#### [PROBLEM TO WORK ON]
Return every line of the data below that includes the string "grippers".
*** Block opens ***
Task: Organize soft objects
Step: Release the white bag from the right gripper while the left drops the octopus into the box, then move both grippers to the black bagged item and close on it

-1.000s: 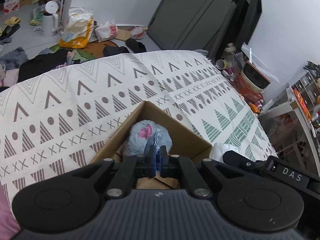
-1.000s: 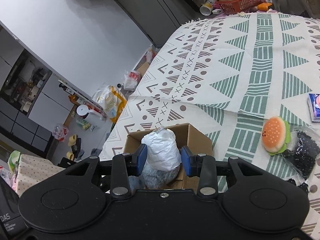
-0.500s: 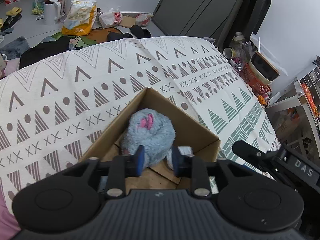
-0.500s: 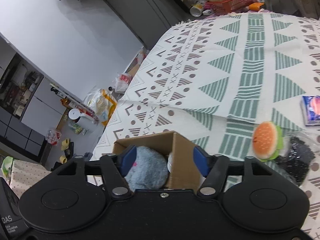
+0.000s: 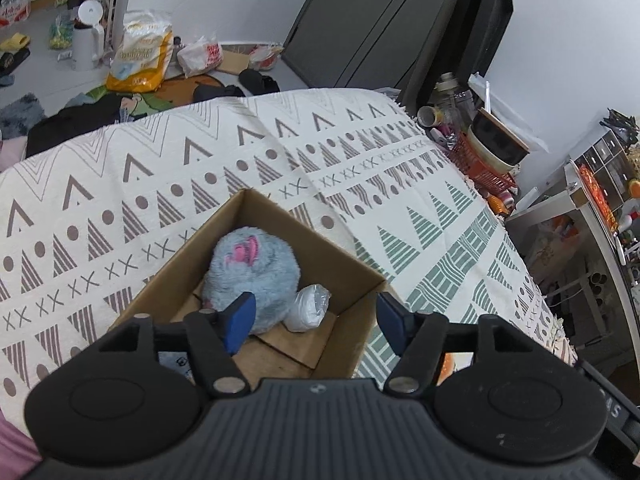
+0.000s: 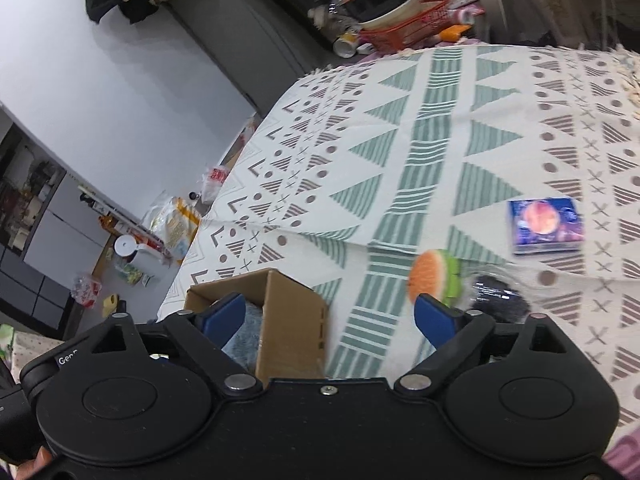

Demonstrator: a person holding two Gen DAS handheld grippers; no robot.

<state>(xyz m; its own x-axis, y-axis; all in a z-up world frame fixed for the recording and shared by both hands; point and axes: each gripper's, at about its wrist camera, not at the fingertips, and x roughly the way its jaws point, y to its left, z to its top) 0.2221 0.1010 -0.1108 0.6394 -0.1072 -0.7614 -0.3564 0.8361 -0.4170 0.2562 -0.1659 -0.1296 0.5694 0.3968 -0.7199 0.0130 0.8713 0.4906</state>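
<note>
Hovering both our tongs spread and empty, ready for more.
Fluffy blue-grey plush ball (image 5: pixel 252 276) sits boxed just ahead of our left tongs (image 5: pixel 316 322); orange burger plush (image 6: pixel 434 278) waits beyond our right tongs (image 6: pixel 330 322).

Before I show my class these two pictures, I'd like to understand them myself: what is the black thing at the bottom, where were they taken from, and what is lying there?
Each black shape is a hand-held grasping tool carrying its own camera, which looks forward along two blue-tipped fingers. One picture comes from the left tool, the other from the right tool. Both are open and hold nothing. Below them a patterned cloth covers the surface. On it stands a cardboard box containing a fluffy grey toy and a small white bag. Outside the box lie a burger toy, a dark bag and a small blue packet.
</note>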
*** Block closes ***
#### [WRITTEN RESPONSE]
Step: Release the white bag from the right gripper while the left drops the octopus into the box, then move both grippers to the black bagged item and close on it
Demonstrator: a person holding two Gen DAS handheld grippers; no robot.

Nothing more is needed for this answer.